- Dataset excerpts:
**********
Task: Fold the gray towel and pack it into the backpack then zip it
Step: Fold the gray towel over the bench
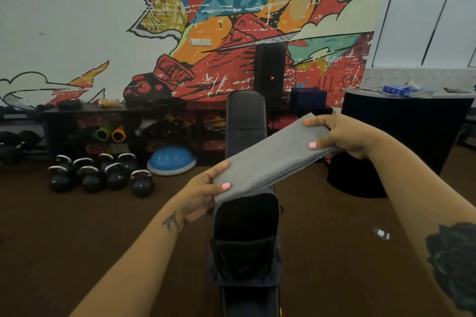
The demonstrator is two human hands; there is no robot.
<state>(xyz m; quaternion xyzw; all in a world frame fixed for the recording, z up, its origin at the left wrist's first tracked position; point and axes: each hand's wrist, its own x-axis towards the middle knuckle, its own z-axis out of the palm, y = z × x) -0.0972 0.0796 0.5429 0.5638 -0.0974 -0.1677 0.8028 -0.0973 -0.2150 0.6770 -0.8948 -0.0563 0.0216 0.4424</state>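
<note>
Ahead of me: kettlebells [101, 175] on floor, blue balance dome [172, 159] w/ shelf [85, 110] behind, speaker [270, 72] vs. mural [231, 8].

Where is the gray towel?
The folded gray cloth towel is mid-frame, stretched between the left hand and right hand, above the open dark backpack.

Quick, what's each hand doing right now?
Left hand: closed on one end of the gray towel.
Right hand: closed on its other end.
</note>
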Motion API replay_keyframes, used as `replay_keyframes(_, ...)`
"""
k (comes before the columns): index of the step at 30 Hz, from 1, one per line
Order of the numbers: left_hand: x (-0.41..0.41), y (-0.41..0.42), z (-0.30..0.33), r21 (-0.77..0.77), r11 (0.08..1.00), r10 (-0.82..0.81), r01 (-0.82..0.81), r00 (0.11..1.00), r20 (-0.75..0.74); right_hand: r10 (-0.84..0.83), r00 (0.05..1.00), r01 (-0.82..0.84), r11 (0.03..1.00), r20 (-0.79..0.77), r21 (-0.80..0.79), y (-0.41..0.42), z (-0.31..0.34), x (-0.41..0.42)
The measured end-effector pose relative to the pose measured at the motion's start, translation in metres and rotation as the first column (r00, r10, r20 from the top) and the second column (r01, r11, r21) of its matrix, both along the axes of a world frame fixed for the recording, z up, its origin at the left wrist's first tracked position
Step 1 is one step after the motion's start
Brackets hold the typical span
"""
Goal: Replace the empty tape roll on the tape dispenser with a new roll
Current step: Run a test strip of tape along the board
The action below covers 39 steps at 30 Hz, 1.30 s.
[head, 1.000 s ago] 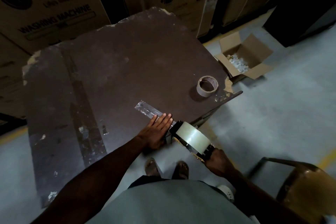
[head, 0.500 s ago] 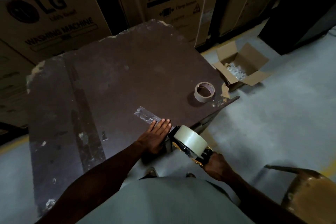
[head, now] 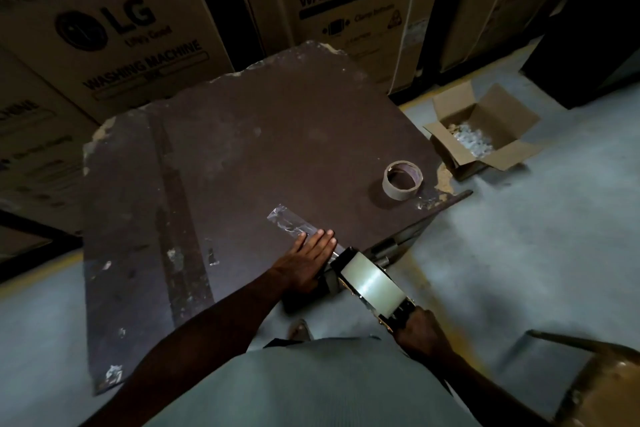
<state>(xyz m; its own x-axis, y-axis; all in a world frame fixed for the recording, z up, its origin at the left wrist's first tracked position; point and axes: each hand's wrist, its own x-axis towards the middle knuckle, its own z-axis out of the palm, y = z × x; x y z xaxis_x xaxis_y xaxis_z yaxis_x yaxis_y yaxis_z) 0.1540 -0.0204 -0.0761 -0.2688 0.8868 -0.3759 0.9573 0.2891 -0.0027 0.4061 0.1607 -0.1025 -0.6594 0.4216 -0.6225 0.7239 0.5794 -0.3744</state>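
Left hand (head: 306, 262): flat, fingers spread, pressing clear tape strip (head: 294, 225) onto dark brown counter (head: 242, 156).
Right hand (head: 417, 333): closed round handle of black tape dispenser (head: 363, 279) w/ full clear roll, at counter's near edge, just beside left hand.
Empty brown cardboard tape core (head: 402, 180): on counter, far right, well apart.
Open cardboard box (head: 481, 135): on floor beyond.

Strip of clear tape (head: 294, 225): near end covered by the left hand (head: 306, 260). Tape dispenser (head: 367, 282): handle concealed inside the right hand (head: 417, 331); blade area not discernible. Chair (head: 595, 378) cut off at lower right frame edge. Cartons (head: 114, 31) cropped at top. Contents of small open box (head: 481, 135), right of centre, too small to identify.
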Motion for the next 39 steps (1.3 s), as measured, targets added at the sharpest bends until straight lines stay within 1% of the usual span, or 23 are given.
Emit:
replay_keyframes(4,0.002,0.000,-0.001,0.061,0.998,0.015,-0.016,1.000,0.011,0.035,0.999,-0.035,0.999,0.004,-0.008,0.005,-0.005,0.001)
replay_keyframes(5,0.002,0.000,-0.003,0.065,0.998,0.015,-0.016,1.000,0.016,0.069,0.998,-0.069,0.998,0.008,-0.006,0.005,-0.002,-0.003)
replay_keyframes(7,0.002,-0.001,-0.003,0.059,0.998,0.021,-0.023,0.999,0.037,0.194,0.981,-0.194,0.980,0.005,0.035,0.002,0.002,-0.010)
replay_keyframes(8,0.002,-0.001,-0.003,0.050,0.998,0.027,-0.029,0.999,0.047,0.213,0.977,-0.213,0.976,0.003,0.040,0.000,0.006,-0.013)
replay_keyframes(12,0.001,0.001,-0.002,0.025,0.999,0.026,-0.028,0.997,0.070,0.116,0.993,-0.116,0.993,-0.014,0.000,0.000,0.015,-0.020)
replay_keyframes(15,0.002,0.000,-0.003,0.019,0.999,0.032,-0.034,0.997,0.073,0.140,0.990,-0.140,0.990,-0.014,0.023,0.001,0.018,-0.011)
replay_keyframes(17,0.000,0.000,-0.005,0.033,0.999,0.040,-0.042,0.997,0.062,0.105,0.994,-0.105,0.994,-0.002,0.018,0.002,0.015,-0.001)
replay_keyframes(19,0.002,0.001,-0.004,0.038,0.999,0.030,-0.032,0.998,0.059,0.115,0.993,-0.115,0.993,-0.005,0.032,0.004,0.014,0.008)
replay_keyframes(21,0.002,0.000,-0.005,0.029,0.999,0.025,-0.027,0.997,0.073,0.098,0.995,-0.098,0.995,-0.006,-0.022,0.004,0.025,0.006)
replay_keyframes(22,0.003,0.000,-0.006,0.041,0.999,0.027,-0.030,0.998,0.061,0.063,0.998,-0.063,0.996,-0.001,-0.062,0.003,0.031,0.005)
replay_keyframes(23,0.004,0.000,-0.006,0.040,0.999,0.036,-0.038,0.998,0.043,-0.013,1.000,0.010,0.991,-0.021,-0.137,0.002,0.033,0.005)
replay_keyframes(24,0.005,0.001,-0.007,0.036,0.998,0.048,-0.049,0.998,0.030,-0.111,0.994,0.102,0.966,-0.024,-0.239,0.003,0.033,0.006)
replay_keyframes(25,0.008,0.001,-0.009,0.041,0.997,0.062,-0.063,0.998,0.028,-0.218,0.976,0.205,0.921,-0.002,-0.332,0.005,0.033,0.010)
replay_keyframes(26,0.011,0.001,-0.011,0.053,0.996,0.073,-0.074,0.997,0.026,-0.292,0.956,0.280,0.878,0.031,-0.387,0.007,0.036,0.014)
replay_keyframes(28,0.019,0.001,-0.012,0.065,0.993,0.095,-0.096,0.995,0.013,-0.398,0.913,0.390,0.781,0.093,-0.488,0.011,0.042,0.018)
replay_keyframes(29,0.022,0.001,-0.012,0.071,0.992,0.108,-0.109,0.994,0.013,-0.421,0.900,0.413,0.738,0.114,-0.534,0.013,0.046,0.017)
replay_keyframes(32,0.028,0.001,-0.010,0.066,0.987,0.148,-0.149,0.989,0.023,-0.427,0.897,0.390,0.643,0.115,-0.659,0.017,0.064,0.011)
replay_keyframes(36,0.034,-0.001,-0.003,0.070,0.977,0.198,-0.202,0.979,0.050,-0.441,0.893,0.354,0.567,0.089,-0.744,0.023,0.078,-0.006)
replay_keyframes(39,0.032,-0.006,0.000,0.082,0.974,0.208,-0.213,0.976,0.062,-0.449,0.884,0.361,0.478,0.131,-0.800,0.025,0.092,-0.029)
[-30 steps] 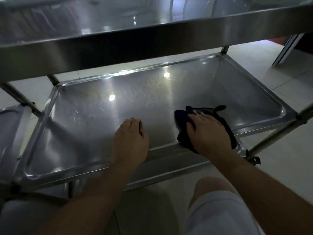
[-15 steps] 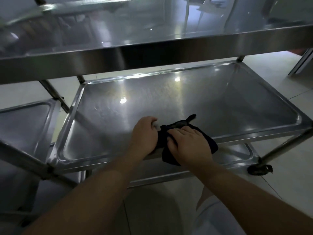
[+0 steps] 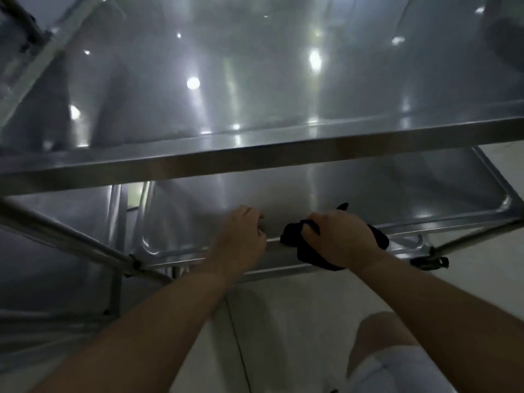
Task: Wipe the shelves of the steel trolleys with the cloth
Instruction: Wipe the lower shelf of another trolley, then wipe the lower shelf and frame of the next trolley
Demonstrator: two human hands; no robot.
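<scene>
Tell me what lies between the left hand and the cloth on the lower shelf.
Nothing: the head view shows only a bare strip of the lower shelf and its front rim between the left hand and the dark cloth gripped by the right hand.

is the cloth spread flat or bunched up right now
Bunched up. The right hand grips the dark cloth in a wad at the shelf's front edge, with folds hanging below the fingers.

Steel trolley's lower shelf (image 3: 354, 194) is seen under top shelf (image 3: 255, 80); dark cloth (image 3: 309, 251) is draped over its near rim.
</scene>
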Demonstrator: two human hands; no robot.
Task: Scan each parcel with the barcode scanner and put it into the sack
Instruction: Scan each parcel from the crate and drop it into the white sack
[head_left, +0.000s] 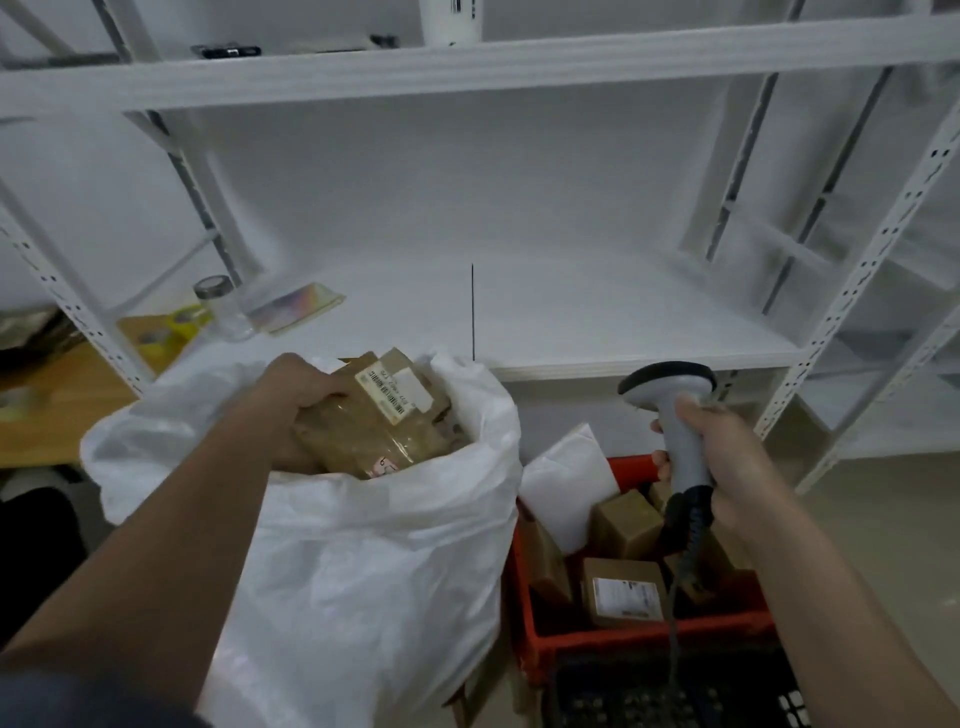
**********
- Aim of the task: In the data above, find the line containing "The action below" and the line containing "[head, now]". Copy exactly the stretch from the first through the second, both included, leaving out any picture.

- Answer to the problem:
The action below covers 39 steps at 30 Hz, 1.30 s.
[head, 1.000 s ago] 
[head, 0.500 s ago] 
[head, now] 

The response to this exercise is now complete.